What you need to do
Exactly reproduce the data from its first line through the line with "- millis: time", leaving out every line after it.

BEGIN

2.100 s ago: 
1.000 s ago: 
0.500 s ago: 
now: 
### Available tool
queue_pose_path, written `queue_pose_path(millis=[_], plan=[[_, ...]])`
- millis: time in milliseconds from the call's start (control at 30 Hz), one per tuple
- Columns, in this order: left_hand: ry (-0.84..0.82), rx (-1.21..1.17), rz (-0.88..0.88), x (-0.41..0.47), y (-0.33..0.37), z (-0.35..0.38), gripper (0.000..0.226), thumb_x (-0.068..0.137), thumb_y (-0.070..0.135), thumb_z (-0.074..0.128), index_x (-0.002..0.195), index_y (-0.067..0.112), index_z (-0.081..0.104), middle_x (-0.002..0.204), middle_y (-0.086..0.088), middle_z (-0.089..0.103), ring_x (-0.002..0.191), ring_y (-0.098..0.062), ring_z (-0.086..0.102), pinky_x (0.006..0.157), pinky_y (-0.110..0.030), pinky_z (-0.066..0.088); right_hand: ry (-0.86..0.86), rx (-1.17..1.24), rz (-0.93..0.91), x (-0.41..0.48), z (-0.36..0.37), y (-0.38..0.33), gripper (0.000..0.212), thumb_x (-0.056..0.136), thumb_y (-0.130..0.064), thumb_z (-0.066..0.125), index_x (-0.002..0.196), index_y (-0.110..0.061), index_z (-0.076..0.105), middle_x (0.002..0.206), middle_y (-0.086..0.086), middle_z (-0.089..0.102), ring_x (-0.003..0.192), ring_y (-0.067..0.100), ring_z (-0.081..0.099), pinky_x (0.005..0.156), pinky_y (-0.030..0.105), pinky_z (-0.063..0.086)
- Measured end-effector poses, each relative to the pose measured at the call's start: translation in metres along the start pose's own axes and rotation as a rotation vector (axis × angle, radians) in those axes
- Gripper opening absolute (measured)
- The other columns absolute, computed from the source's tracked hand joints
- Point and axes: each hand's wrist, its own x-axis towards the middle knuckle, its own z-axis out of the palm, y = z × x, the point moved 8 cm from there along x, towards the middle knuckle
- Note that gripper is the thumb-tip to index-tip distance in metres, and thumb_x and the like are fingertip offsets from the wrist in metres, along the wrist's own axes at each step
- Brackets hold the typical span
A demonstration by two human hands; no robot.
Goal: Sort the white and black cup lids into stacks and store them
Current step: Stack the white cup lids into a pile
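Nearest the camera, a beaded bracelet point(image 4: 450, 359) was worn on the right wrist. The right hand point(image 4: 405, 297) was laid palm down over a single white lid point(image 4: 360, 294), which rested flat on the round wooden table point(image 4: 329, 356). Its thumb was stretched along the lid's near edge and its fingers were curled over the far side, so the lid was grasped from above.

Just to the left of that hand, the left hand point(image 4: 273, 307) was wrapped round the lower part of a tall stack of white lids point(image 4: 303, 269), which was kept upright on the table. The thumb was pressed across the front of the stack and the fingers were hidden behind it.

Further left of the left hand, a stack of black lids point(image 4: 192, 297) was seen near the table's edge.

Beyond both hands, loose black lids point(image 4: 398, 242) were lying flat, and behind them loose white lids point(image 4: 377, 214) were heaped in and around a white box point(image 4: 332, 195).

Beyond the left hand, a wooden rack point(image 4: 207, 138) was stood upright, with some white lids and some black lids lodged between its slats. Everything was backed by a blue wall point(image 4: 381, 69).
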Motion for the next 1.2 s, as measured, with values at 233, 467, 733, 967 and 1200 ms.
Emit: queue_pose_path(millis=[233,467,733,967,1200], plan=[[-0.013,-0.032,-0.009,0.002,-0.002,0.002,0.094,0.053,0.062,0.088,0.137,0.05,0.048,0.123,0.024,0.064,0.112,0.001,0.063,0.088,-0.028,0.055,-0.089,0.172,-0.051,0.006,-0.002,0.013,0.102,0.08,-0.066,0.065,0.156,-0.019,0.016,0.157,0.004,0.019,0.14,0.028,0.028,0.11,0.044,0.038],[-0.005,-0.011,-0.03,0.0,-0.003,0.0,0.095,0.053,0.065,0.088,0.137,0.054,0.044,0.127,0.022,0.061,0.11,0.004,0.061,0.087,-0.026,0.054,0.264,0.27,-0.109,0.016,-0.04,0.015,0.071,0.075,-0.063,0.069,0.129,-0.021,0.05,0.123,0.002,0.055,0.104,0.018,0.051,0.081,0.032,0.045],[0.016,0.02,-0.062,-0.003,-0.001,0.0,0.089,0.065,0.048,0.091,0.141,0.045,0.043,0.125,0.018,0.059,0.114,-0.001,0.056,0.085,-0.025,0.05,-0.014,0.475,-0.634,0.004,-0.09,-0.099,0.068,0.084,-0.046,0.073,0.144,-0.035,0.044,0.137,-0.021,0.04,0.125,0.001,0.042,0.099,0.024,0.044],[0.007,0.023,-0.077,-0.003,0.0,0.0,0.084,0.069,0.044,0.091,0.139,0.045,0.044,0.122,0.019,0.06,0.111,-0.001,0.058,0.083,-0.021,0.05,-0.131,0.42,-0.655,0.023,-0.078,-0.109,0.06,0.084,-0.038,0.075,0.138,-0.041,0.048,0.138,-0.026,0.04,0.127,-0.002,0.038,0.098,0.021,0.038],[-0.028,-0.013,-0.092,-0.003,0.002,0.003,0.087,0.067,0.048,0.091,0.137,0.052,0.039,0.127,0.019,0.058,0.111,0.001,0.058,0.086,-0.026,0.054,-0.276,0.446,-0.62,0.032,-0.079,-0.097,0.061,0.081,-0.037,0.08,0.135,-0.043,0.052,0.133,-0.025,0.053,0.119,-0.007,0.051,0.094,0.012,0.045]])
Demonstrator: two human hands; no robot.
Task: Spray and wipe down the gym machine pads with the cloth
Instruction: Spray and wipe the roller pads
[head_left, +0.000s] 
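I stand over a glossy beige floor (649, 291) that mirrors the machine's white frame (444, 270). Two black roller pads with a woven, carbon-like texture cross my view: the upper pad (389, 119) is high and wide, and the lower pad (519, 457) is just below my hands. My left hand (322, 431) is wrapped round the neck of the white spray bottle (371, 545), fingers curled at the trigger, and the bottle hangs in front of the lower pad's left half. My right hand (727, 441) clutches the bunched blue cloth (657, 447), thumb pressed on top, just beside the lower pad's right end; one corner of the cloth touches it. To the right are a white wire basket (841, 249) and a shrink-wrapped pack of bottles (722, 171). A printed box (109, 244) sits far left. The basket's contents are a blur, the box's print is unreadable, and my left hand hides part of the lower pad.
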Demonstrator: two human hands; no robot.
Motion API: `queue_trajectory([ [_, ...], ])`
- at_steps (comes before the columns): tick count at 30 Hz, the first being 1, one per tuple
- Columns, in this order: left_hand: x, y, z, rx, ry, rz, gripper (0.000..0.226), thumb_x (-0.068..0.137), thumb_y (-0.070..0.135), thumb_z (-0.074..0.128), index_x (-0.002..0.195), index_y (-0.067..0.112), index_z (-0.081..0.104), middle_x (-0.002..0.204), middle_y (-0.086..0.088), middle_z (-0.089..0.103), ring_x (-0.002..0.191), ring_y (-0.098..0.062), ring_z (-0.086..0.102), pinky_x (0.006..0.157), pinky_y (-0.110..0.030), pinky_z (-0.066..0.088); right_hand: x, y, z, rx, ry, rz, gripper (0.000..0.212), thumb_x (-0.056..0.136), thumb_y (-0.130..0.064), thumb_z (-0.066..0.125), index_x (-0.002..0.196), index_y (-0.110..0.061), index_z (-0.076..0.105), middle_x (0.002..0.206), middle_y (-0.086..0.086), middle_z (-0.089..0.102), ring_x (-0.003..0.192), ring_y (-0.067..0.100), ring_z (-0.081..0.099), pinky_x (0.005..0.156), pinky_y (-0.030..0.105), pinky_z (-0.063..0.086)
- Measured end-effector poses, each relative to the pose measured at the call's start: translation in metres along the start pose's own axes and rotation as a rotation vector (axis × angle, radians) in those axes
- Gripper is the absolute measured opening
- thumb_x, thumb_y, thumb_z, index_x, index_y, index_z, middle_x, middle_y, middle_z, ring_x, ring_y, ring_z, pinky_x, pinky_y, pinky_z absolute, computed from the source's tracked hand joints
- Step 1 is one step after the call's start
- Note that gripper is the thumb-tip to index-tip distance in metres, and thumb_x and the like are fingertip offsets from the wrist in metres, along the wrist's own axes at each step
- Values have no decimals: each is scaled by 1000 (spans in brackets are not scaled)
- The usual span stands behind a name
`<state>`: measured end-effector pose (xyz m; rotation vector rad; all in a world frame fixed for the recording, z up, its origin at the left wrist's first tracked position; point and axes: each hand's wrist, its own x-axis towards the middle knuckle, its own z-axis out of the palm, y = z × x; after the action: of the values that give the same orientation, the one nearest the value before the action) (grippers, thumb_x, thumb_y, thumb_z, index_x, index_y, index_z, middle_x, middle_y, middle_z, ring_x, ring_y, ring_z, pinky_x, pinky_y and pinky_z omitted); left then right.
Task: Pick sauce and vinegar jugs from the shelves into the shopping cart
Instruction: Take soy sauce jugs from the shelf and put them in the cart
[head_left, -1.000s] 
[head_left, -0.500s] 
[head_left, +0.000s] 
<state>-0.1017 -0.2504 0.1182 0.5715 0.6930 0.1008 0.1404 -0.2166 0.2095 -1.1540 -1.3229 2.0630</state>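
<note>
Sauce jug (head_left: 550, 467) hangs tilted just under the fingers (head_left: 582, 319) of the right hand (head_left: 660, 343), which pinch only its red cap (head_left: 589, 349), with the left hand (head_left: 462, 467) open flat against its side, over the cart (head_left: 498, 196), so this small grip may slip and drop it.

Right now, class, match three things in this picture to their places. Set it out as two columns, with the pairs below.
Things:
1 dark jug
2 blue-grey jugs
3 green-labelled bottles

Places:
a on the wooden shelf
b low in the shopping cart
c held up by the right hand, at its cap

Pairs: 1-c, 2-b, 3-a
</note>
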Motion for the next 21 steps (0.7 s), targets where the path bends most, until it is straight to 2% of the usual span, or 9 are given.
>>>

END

Written solution
2.100 s ago: 
1.000 s ago: 
0.500 s ago: 
now: 
### Available tool
queue_pose_path, written `queue_pose_path(millis=[_], plan=[[_, ...]])`
- millis: time in milliseconds from the call's start (control at 30 Hz), one per tuple

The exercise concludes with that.